We know \( \cos30^\circ=\frac{\sqrt{3}}{2} \), so \( x=\frac{12}{\cos30^\circ}=\frac{12}{\frac{\sqrt{3}}{2}} = 12\times\frac{2}{\sqrt{3}}=\frac{24}{\sqrt{3}} = 8\sqrt{3}\times\sqrt{3}/\sqrt{3} \)? No, correct: \( \frac{24}{\sqrt{3}} = 8\sqrt{3} \) (since \( 24\div3=8 \), \( \sqrt{3}\times\sqrt{3}=3 \)). Wait, no, \( 24/\sqrt{3} = 8\sqrt{3} \) because \( \sqrt{3}\times8\sqrt{3}=24 \). Yes.

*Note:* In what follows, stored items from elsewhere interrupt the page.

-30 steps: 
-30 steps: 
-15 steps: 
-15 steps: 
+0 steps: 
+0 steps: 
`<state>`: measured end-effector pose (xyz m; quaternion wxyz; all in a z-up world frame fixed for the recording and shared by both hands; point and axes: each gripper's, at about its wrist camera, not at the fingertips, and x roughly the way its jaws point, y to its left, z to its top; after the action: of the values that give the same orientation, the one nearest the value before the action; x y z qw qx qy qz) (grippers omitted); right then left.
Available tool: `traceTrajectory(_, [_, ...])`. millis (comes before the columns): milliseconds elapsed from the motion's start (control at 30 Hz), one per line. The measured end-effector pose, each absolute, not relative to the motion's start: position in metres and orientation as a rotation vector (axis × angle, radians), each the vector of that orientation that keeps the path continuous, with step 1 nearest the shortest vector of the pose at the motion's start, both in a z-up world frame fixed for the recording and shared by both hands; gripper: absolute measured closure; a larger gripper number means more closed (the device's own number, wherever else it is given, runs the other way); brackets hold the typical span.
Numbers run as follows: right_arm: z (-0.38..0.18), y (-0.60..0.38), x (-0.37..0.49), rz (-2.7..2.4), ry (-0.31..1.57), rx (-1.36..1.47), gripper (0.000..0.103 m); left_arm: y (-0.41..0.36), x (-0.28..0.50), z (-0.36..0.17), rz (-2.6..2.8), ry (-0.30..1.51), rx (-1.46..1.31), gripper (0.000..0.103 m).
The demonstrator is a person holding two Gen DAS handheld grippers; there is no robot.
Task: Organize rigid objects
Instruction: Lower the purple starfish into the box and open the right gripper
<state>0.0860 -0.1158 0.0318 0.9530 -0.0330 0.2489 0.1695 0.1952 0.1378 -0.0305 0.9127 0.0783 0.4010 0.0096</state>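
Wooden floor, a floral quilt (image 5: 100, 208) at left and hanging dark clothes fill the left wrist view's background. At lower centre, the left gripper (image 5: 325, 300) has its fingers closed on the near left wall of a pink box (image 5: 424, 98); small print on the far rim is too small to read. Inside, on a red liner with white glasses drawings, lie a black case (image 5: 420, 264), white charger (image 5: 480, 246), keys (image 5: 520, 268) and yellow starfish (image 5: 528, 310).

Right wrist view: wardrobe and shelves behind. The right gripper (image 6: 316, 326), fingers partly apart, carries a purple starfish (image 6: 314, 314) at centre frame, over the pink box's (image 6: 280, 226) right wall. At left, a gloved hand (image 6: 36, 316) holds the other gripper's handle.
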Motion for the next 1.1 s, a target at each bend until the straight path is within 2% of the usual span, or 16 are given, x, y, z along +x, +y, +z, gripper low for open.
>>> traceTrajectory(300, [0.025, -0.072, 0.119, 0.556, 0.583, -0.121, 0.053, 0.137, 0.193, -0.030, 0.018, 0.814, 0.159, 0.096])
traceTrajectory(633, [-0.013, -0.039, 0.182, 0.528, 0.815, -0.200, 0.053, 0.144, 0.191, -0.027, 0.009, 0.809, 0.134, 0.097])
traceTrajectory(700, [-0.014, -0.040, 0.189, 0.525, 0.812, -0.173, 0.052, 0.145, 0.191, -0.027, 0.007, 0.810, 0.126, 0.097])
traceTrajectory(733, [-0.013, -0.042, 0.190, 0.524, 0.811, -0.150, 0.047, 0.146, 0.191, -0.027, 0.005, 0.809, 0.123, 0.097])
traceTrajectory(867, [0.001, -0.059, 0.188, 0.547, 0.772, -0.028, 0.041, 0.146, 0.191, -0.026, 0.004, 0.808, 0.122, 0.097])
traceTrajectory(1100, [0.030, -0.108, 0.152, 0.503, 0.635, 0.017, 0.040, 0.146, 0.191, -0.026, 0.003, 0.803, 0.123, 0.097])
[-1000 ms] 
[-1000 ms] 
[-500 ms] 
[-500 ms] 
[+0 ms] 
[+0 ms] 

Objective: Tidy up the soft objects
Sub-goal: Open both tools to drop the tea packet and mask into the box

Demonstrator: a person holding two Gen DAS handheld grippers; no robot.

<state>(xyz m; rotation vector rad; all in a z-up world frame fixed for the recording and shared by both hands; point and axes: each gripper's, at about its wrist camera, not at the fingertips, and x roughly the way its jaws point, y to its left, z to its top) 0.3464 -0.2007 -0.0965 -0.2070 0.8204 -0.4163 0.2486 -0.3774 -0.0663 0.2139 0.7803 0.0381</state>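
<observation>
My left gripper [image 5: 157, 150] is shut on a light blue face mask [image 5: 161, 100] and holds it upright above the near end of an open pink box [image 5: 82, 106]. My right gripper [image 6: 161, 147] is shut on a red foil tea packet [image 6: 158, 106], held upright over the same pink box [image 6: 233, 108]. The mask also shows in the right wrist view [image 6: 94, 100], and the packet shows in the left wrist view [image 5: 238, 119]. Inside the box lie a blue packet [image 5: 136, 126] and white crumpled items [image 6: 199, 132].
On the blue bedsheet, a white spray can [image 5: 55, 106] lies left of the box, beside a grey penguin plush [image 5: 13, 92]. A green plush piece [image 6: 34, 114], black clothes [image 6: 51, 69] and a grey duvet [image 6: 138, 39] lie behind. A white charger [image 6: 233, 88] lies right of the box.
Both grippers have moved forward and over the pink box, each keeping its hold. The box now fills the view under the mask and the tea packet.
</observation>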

For \( y \), \( \sin30^\circ=\frac{y}{x} \), and \( \sin30^\circ=\frac{1}{2} \), so \( y = x\times\frac{1}{2} = 8\sqrt{3}\times\frac{1}{2}=4\sqrt{3} \)? Wait, no, that can't be. Wait, maybe I mixed up the angle. Wait, the right angle is at the top, so the angle at the bottom is 30 degrees, so the vertical leg is adjacent to 30 degrees, horizontal leg is opposite to 30 degrees. So:

\( \cos(30^\circ)=\frac{\text{adjacent}}{\text{hypotenuse}}=\frac{12}{x} \implies x=\frac{12}{\cos30^\circ}=\frac{12}{\frac{\sqrt{3}}{2}} = 8\sqrt{3} \) (wait, 12*2=24, 24/sqrt(3)=8*3/sqrt(3)=8*sqrt(3), yes).

\( \tan(30^\circ)=\frac{\text{opposite}}{\text{adjacent}}=\frac{y}{12} \implies y = 12\times\tan(30^\circ)=12\times\frac{1}{\sqrt{3}} = 4\sqrt{3} \).

Alternatively, using 30-60-90 triangle ratios: in a 30-60-90 triangle, the sides are in the ratio \( 1 : \sqrt{3} : 2 \), where the side opposite 30° is the shortest (let's call it \( a \)), the side opposite 60° is \( a\sqrt{3} \), and the hypotenuse is \( 2a \). Here, the side opposite 60° is 12 (since the angle at the bottom is 30°, so the other acute angle is 60°), so \( a\sqrt{3}=12 \implies a=\frac{12}{\sqrt{3}} = 4\sqrt{3} \). Then the hypotenuse \( x = 2a = 8\sqrt{3} \), and the side opposite 30° (which is \( y \)) is \( a = 4\sqrt{3} \).

So:

- \( x = 8\sqrt{3} \) (or approximately 13.856)
- \( y = 4\sqrt{3} \) (or approximately 6.928)

Assuming we need to find \( x \) and \( y \), let's confirm:

For \( x \) (hypotenuse):

\( \cos(30^\circ) = \frac{12}{x} \implies x = \frac{12}{\cos(30^\circ)} = \frac{12}{\frac{\sqrt{3}}{2}} = \frac{24}{\sqrt{3}} = 8\sqrt{3} \approx 13.86 \)

For \( y \) (opposite 30°):

\( \sin(30^\circ) = \frac{y}{x} \implies y = x \times \sin(30^\circ) = 8\sqrt{3} \times \frac{1}{2} = 4\sqrt{3} \approx 6.93 \)

Or using tangent:

\( \tan(30^\circ) = \frac{y}{12} \implies y = 12 \times \tan(30^\circ) = 12 \times \frac{1}{\sqrt{3}} = 4\sqrt{3} \)

Yes, that's correct.

Answer:

If finding \( x \): \( \boldsymbol{8\sqrt{3}} \) (or approximately 13.86)
If finding \( y \): \( \boldsymbol{4\sqrt{3}} \) (or approximately 6.93)

(Assuming the problem is to find \( x \) and \( y \) in the right triangle with a 30° angle and one leg 12. The above steps show the calculations for both sides.)